▶ _TO DO_
Reproduce only what runs from the line containing "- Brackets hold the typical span" to the line containing "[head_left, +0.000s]" in the records below, inclusive. Keep it exact, and keep the pictures out.
######
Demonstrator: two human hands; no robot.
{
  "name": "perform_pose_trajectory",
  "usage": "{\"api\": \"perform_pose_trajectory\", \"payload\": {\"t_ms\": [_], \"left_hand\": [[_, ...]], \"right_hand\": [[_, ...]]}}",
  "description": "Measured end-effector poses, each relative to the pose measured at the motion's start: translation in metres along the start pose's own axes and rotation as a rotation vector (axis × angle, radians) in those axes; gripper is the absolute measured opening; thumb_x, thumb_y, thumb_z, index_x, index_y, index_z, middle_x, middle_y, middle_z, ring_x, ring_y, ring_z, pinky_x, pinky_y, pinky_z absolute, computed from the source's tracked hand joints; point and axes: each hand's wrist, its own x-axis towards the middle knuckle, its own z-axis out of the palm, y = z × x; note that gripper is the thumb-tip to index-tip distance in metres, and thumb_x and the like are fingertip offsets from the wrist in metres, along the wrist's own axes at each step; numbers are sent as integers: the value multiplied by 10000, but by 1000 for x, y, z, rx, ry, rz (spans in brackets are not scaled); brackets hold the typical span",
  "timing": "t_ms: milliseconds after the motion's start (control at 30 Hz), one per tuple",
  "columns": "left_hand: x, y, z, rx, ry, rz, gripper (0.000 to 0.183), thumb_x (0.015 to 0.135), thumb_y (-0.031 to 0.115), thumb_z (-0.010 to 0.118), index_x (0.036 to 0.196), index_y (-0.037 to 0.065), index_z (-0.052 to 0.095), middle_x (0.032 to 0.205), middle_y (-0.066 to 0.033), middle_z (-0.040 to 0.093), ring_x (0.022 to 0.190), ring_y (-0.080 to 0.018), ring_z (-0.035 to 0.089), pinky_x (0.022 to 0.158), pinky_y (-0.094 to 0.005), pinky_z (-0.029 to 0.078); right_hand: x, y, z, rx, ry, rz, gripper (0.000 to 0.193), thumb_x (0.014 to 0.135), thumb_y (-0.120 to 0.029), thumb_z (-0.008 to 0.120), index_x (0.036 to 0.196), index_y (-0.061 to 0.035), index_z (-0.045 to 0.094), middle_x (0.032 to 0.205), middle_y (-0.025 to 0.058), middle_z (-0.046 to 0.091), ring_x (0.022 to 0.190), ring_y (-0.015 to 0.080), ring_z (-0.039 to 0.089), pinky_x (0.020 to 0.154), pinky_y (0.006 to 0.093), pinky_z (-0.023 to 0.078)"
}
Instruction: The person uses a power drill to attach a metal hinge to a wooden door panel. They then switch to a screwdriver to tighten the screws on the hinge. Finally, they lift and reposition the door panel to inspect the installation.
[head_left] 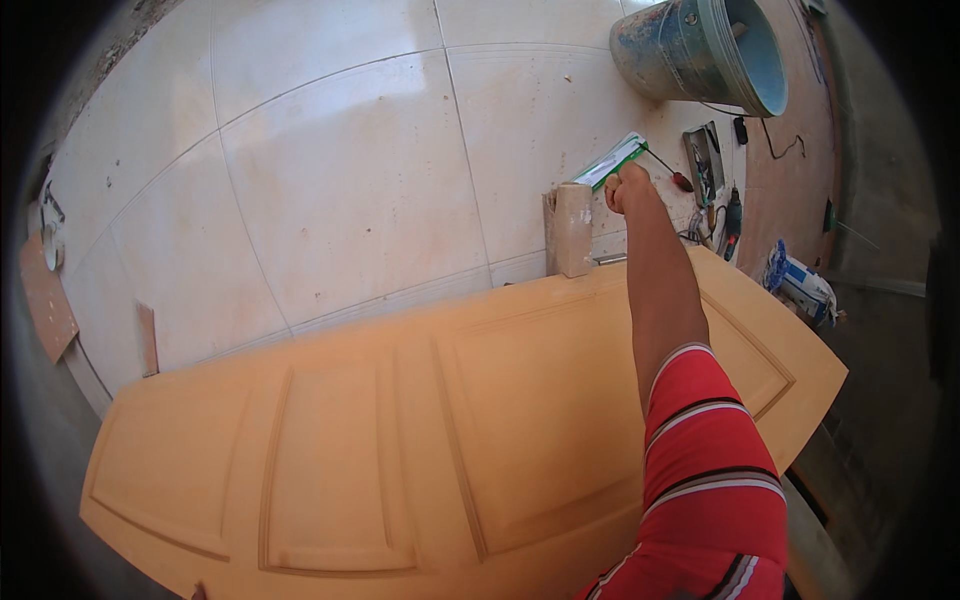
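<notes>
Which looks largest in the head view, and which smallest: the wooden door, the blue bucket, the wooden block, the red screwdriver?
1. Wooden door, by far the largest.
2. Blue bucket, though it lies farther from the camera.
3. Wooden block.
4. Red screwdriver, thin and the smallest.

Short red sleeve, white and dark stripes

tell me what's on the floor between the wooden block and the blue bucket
In the head view, the right hand holding a green and white box sits between the wooden block and the blue bucket; the rest is bare tile floor.
</notes>
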Motion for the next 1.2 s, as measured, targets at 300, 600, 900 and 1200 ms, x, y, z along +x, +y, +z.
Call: {"api": "perform_pose_trajectory", "payload": {"t_ms": [300, 600, 900, 1200], "left_hand": [[-11, 26, 9, -165, -78, -55, 675, 993, 374, 433, 1483, -89, 407, 1394, -269, 552, 1289, -387, 595, 974, -502, 563], [9, 12, -12, -384, 83, 230, 628, 889, 90, 612, 1443, -88, 377, 1362, -223, 548, 1219, -322, 594, 1035, -403, 499], [18, -21, -35, -335, 34, 82, 701, 959, 212, 692, 1459, -63, 286, 1485, -243, 437, 1368, -344, 471, 1149, -407, 390], [55, 35, -70, -652, -596, -400, 782, 962, 532, 720, 1533, 68, 457, 1518, -159, 513, 1384, -360, 517, 1112, -564, 464]], "right_hand": [[-149, 54, -25, -915, -413, -624, 443, 1034, -430, 571, 1107, 1, 643, 875, 138, 647, 735, 256, 671, 633, 413, 559], [-554, 133, -142, -1568, -1242, -1171, 885, 841, -592, 816, 1468, -16, 577, 1360, 242, 652, 1232, 395, 638, 1077, 450, 507], [-635, 276, -192, -1901, -705, -1336, 953, 739, -189, 855, 1586, -149, 421, 1537, 202, 513, 1381, 444, 503, 1103, 593, 444], [-612, 253, -179, -1752, -851, -1315, 845, 727, -180, 772, 1528, -110, 512, 1304, 239, 647, 1201, 428, 639, 994, 505, 539]]}}
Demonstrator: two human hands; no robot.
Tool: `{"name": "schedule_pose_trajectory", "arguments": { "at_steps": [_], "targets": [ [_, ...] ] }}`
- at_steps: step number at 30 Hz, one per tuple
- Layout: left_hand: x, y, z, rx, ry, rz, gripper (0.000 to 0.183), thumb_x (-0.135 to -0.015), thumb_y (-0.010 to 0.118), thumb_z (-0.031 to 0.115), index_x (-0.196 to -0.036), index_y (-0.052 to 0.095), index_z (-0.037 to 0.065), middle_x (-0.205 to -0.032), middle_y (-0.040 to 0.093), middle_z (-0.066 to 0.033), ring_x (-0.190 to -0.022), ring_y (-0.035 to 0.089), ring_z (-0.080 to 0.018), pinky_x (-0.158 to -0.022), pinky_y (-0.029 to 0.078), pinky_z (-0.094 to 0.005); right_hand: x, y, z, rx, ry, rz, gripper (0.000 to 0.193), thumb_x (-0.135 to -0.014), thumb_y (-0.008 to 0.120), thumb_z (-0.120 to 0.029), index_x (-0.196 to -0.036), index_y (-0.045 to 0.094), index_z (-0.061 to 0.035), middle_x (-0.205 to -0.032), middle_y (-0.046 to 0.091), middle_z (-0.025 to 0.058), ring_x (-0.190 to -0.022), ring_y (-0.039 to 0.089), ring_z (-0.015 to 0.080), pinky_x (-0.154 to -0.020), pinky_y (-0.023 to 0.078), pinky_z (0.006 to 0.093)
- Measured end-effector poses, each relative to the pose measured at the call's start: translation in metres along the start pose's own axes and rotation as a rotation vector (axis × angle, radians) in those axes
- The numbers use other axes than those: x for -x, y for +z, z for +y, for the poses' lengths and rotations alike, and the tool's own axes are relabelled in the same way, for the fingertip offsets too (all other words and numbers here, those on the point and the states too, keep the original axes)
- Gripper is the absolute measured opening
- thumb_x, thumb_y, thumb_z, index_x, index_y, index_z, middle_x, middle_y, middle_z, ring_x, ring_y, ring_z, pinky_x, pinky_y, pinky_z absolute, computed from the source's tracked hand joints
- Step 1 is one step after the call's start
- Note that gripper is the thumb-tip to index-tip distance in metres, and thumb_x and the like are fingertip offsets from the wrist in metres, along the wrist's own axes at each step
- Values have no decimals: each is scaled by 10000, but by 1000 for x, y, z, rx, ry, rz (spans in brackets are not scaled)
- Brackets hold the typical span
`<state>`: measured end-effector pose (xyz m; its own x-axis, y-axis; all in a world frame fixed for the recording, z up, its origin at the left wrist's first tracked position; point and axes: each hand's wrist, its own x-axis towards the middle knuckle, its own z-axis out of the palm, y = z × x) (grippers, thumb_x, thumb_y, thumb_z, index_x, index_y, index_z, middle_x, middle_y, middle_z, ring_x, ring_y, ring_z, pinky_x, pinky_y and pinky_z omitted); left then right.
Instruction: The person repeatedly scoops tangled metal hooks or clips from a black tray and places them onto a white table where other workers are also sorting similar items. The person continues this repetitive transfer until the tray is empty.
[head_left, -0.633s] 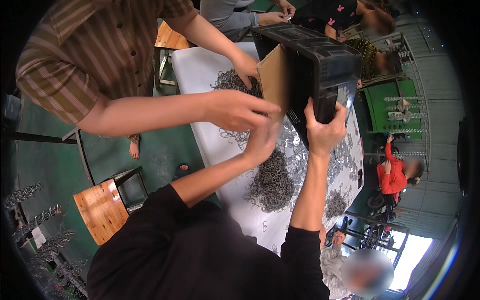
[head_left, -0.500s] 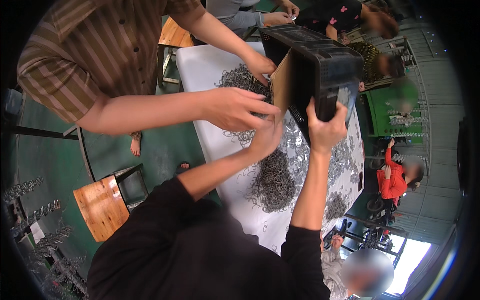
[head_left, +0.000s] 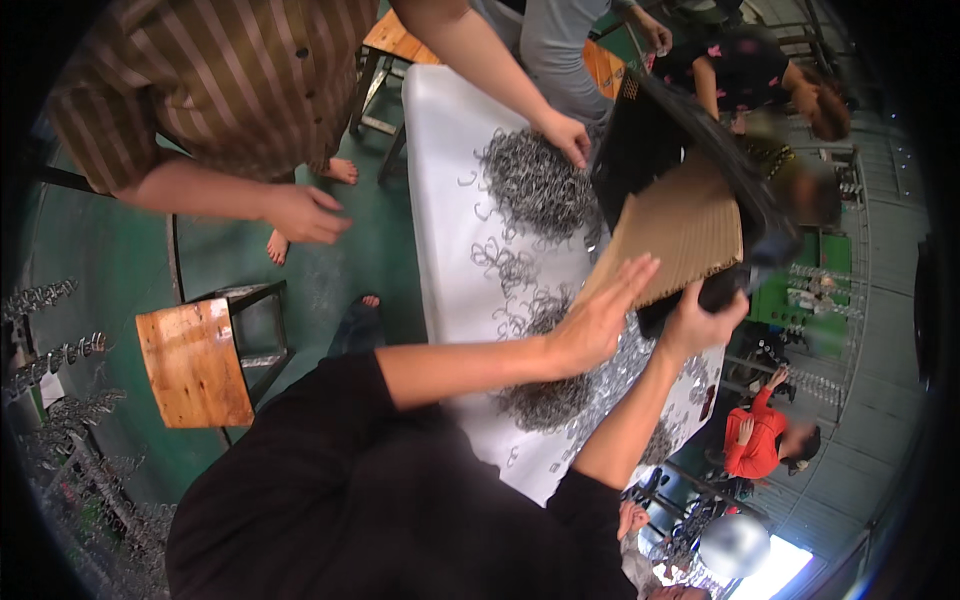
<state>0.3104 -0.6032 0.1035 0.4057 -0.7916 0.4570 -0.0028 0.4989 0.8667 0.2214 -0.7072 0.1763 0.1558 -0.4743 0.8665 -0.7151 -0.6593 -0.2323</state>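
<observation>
My right hand (head_left: 703,325) grips the rim of a black plastic crate (head_left: 775,215), which is tipped on its side above the table. Inside the crate is a sheet of brown corrugated cardboard (head_left: 680,225). My left hand (head_left: 598,325) lies with fingers stretched out against the cardboard's near edge. Under and beside the crate are piles of bent metal wire hooks (head_left: 535,185), with another heap of hooks (head_left: 545,400) below my left forearm. A co-worker's hand (head_left: 568,138) touches the far pile near the crate.
The white-topped table (head_left: 440,200) carries loose hooks and flat shiny metal pieces. A wooden stool (head_left: 195,362) stands at left, close to racks hung with metal parts (head_left: 70,410). The co-worker in a striped shirt (head_left: 240,90) stands across the left side; other people sit beyond the crate.
The crate has tipped further, showing more of the cardboard inside. My left hand has flattened against the cardboard. The co-worker's nearer hand has drawn back to the left, away from my hand.
</observation>
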Motion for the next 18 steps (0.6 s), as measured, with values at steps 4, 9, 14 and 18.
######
▶ _SOLUTION TO THIS PROBLEM_
- Brackets hold the typical span
`<state>`: measured end-effector pose (xyz m; its own x-axis, y-axis; all in a world frame fixed for the recording, z up, its origin at the left wrist's first tracked position; point and axes: each hand's wrist, its own x-axis towards the middle knuckle, its own z-axis out of the palm, y = z × x) (grippers, thumb_x, thumb_y, thumb_z, index_x, index_y, index_z, middle_x, middle_y, middle_z, ring_x, ring_y, ring_z, pinky_x, pinky_y and pinky_z omitted); left then right.
Instruction: The person repeatedly scoops tangled metal hooks or clips from a black tray and places them onto a white table where other workers are also sorting similar items. The person continues this repetitive transfer until the tray is empty.
[head_left, -0.633s] 
[head_left, -0.500s] 
[head_left, +0.000s] 

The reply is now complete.